#### THE PROBLEM
Set the listing down again in full, word for word, with the pictures left out.

#### DATA BELOW
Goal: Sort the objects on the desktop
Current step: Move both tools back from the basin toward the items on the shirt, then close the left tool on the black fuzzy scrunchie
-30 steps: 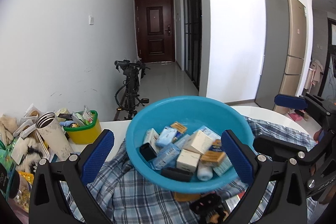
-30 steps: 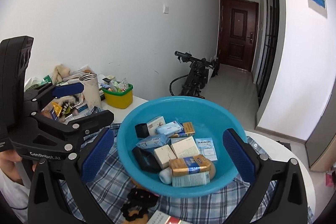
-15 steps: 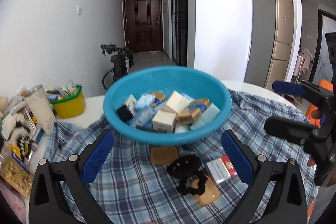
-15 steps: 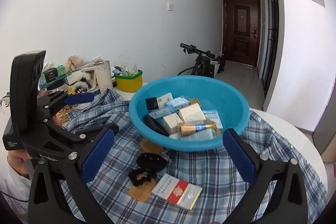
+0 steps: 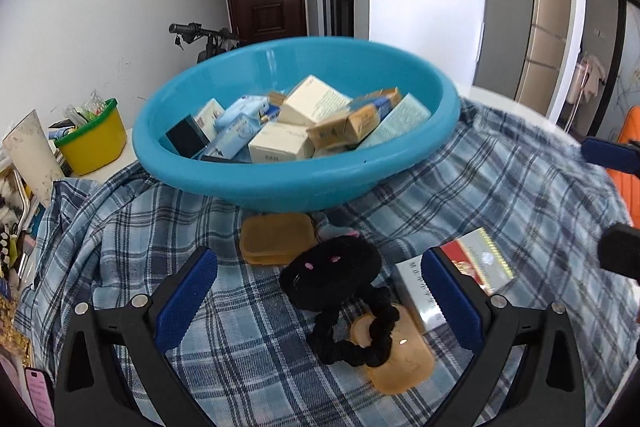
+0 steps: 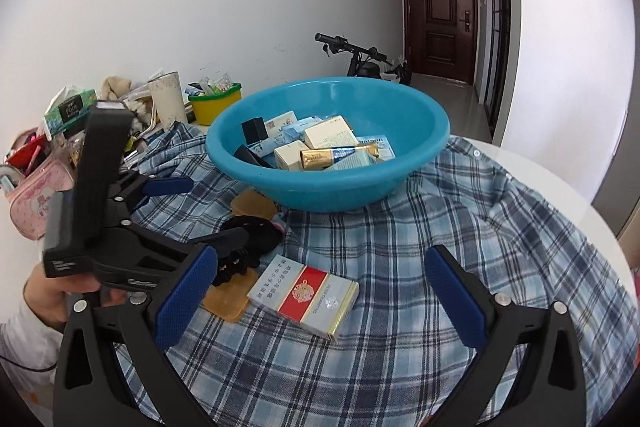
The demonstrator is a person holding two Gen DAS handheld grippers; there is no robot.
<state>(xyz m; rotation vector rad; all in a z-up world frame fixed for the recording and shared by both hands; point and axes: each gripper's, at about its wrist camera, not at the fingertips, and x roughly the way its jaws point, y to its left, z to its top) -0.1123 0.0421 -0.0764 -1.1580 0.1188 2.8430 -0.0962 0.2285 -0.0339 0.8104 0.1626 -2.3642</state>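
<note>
Holding boxes: blue basin (image 5: 296, 183) | left claw (image 5: 320, 301) wide | right claw (image 6: 320, 301) wide

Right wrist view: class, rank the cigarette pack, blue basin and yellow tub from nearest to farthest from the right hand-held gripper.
1. Cigarette pack: between the right hand-held gripper fingers, on the cloth.
2. Blue basin: centre, behind.
3. Yellow tub: far left, by the wall.

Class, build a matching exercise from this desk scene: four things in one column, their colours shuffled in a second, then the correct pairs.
Things
1. basin
2. small tub
3. hair scrunchie
4. pencil pouch

Colours
A. black
B. pink
C. blue
D. yellow with a green rim

Pairs: 1-C, 2-D, 3-A, 4-B
</note>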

#### RESPONSE
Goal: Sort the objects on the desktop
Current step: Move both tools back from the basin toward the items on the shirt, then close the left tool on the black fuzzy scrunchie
-30 steps: 
-30 steps: 
-15 steps: 
-15 steps: 
+0 steps: 
+0 steps: 
The demonstrator is a person holding two Gen DAS handheld grippers; there is no robot.
<state>(xyz m; rotation vector rad; all in a z-up world frame fixed for the recording and shared by both hands; point and axes: each gripper's, at about its wrist camera, not at the fingertips, and x roughly the way its jaws point, y to its left, z to its top) -0.1123 0.0421 -0.0764 -1.1580 0.1188 2.8430 -0.0962 0.2285 -0.0339 0.8104 0.1626 -2.3642</state>
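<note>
Holding boxes: blue basin (image 5: 296, 183) | left claw (image 5: 320, 301) wide | right claw (image 6: 320, 301) wide

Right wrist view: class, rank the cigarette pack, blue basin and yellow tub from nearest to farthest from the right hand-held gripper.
1. Cigarette pack: between the right hand-held gripper fingers, on the cloth.
2. Blue basin: centre, behind.
3. Yellow tub: far left, by the wall.

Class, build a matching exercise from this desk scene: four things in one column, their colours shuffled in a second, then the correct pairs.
Things
1. basin
2. small tub
3. hair scrunchie
4. pencil pouch

Colours
A. black
B. pink
C. blue
D. yellow with a green rim

Pairs: 1-C, 2-D, 3-A, 4-B
</note>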

No further response is required.